My father died 2 years ago. At the time, my father's brother (who is now deceased as well) went to a lawyer to assist him in finding and gathering my father's assets. The lawyer in turn contacted my father's accountant, who informed him he had a copy of my father's will, and sent it to him. However, I (and apparently my uncle) were notified that only a partial copy had been obtained from the accountant, which lacked both the signature page(s) and the back where the law firm that made the will 's name was written (not this lawyer but another firm), thus making it impossible to trace the original will from the copy.

At that point, we concluded the will was either untraceable and/or destroyed, and I commenced administration proceedings to gather and search for assets of my father's. In the process - it being almost a year later - this lawyer was subpoenaed and deposed under oath, when he suddenly turned up with a FULL copy of the will, which he claimed my uncle brought into the office several months earlier but after I'd started the administration proceedings. he said he'd misplaced or gotten rid of the other, partial copy - but that the other copy he had was certainly a partial one. He claimed he left a voice mail with my lawyers, which was never responded to, so he gave up contacting me regarding this will and only brought it in when forced to by the subpoena.
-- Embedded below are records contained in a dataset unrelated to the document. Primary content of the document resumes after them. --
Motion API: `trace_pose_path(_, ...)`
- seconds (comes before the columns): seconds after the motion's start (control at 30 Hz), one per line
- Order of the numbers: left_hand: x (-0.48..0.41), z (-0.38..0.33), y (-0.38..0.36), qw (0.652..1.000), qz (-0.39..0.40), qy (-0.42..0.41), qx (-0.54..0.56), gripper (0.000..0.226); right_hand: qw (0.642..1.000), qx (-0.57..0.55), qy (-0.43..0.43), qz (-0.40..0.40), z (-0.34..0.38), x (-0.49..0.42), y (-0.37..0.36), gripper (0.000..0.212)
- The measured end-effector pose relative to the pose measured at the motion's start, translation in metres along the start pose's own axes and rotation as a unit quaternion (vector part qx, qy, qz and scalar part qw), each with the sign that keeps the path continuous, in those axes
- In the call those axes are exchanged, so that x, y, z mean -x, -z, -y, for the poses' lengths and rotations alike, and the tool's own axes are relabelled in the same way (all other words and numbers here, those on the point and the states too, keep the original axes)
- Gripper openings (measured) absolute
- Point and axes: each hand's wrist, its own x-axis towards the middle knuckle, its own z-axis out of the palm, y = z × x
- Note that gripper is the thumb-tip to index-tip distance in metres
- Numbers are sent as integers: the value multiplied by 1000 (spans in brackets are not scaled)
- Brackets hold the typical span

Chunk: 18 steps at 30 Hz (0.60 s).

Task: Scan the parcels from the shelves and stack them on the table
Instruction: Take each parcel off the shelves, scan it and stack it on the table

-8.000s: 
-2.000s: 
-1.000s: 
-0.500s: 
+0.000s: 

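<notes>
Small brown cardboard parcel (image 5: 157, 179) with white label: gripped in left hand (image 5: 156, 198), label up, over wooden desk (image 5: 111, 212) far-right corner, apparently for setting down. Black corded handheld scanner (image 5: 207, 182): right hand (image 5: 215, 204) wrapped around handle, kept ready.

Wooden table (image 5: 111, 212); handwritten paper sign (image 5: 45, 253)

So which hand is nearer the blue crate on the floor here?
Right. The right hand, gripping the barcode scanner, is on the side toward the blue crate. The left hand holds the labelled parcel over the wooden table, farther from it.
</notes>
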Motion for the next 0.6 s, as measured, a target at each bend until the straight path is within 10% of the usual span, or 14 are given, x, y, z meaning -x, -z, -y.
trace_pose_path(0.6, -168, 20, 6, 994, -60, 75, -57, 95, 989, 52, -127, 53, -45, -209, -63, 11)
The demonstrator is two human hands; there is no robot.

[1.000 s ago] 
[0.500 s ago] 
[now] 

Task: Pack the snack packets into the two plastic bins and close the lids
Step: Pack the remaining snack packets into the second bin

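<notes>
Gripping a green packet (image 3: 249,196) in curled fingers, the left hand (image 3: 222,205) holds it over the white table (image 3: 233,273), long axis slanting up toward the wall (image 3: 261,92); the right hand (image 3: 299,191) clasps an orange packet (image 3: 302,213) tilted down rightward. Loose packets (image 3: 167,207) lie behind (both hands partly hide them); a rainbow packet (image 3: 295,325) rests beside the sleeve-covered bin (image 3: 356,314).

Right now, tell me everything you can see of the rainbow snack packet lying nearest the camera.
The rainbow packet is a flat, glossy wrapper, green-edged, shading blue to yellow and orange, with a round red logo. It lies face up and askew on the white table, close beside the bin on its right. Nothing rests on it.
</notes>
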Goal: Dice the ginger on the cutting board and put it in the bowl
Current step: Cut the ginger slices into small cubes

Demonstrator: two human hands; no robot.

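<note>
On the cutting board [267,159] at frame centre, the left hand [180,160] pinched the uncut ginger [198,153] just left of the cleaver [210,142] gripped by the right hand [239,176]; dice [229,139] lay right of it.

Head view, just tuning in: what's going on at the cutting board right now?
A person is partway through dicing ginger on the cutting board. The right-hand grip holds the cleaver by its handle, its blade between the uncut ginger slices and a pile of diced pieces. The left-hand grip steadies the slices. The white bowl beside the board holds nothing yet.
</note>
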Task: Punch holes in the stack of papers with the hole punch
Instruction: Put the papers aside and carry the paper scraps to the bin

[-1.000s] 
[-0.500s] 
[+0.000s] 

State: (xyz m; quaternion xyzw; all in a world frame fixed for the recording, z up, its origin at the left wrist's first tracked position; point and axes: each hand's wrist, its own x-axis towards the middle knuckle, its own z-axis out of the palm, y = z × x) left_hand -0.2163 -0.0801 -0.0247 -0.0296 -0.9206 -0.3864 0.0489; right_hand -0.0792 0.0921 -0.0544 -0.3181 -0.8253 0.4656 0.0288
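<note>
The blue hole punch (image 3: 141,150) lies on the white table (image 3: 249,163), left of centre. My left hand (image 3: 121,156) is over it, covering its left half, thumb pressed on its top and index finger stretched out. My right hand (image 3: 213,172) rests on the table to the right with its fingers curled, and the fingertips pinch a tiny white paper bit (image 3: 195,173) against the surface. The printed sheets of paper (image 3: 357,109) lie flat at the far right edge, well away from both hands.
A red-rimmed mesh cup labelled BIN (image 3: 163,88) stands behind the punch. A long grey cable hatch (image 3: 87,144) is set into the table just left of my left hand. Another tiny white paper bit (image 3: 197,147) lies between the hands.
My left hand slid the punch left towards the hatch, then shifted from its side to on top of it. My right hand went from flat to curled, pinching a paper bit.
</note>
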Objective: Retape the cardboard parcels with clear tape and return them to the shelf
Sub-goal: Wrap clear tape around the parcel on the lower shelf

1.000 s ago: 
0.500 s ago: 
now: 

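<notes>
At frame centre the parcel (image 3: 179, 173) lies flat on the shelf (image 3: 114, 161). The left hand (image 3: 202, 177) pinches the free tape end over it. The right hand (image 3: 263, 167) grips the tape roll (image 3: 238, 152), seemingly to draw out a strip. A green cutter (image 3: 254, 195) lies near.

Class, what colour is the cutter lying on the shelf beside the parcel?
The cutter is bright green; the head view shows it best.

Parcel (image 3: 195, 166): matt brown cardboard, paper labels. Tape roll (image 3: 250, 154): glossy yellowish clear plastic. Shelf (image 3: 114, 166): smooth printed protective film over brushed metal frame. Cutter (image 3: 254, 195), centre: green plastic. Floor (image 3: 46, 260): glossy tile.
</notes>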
I've since spoken to my father's accountant (who had the copy he sent the lawyer) and he is confident that what he sent this lawyer was a full, conformed copy of my father's will, complete with the back AND a cover letter from the lawyer who composed it. If my uncle's lawyer had bothered to make ONE tiny phone call, he could have tracked down the original within minutes, and would have had gotten it as my uncle and I were to be co-executors.

Also, under the will, my uncle was to have been a beneficiary, but in an intestacy proceeding (which I started because I couldn't track down the full copy or the original will) I would have gotten it all. So the lawyer wasn't exactly furthering his own client's best interest either.

How do I go about disciplinary action against this lawyer, and what kind of a penalty can I expect him to get (e.g., a slap on the wrist, suspension of license, disbarrment, etc.)?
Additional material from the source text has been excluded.